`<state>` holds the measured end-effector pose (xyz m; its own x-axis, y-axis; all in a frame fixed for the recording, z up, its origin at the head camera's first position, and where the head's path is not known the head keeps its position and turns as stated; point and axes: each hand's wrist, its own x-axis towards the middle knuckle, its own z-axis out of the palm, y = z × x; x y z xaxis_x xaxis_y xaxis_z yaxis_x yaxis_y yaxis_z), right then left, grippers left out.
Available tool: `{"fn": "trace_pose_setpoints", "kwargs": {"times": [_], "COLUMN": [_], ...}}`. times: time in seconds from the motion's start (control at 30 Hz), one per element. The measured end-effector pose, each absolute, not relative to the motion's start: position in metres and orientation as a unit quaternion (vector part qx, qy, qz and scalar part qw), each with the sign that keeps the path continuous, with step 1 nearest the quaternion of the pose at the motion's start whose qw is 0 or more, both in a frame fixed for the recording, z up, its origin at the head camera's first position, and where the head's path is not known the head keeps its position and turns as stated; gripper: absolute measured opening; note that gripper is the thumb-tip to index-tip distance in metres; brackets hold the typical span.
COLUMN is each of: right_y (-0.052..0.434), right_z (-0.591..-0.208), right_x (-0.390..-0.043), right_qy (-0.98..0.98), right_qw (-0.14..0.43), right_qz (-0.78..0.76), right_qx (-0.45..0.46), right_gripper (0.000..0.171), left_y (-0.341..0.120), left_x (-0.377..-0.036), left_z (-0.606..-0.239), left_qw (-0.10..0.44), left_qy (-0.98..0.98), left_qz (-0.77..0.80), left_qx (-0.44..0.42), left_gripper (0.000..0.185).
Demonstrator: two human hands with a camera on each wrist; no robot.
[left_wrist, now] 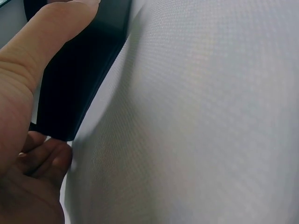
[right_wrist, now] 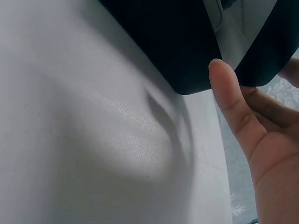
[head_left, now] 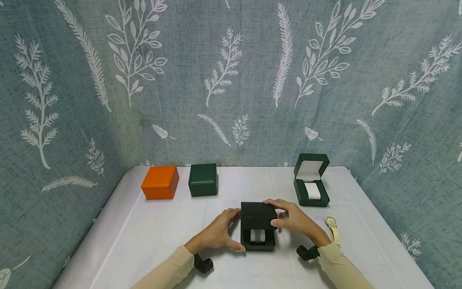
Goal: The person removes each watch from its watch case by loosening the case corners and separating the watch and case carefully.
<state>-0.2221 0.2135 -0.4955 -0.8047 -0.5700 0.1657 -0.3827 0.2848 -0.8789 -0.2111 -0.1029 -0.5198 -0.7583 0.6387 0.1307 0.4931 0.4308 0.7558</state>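
Note:
A black watch box stands on the white table with its lid partly raised, a grey cushion showing inside. My left hand grips the box's left side, thumb by the front corner and fingers toward the back. In the left wrist view, the thumb and curled fingers reach both ends of the dark box wall. At the lid's right side, my right hand pinches it between thumb and fingers. The right wrist view has that thumb at the gap between lid and base.
Farther back on the left are a closed orange box and a closed green box. An open green watch box with a white cushion stands at back right. A gold watch lies beside the right forearm. Patterned cloth walls the table.

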Motion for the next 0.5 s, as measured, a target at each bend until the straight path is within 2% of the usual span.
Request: {"fn": "trace_pose_setpoints", "kwargs": {"times": [0.27, 0.5], "right_y": [0.2139, 0.2135], "right_z": [-0.4941, -0.4905], "right_x": [-0.2251, -0.2305], "right_qy": [0.798, 0.792], "right_qw": [0.090, 0.113], "right_qz": [-0.513, -0.519], "right_qx": [-0.303, -0.302], "right_gripper": [0.056, 0.050], "left_y": [-0.1023, -0.1022], "left_x": [-0.2103, -0.2084], "left_z": [-0.5193, -0.5177], "left_qw": [0.090, 0.101], "left_qy": [0.844, 0.844], "left_qz": [0.408, 0.416], "left_qx": [0.336, 0.324], "left_gripper": [0.110, 0.115]}}
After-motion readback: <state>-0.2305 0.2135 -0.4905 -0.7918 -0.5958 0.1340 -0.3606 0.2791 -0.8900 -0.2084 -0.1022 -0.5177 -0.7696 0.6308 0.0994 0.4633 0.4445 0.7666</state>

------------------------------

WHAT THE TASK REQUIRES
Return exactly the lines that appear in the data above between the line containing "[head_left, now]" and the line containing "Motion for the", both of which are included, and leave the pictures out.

REPLY
[head_left, now] 
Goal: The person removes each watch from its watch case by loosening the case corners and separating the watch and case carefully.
<state>-0.2221 0.2135 -0.4955 -0.8047 -0.5700 0.1657 -0.3827 0.2848 -0.8789 -0.2111 -0.1029 -0.5198 -0.7583 0.6387 0.1307 0.4931 0.4308 0.7558</state>
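Note:
A black watch box stands on the white table with its lid partly raised, a grey cushion showing inside. My left hand grips the box's left side, thumb by the front corner and fingers toward the back. In the left wrist view, the thumb and curled fingers reach both ends of the dark box wall. At the lid's right side, my right hand pinches it between thumb and fingers. The right wrist view has that thumb at the gap between lid and base.
Farther back on the left are a closed orange box and a closed green box. An open green watch box with a white cushion stands at back right. A gold watch lies beside the right forearm. Patterned cloth walls the table.
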
Motion for the next 0.5 s, as measured, a target at each bend until the straight path is within 2% of the usual span.

This output contains the complete answer.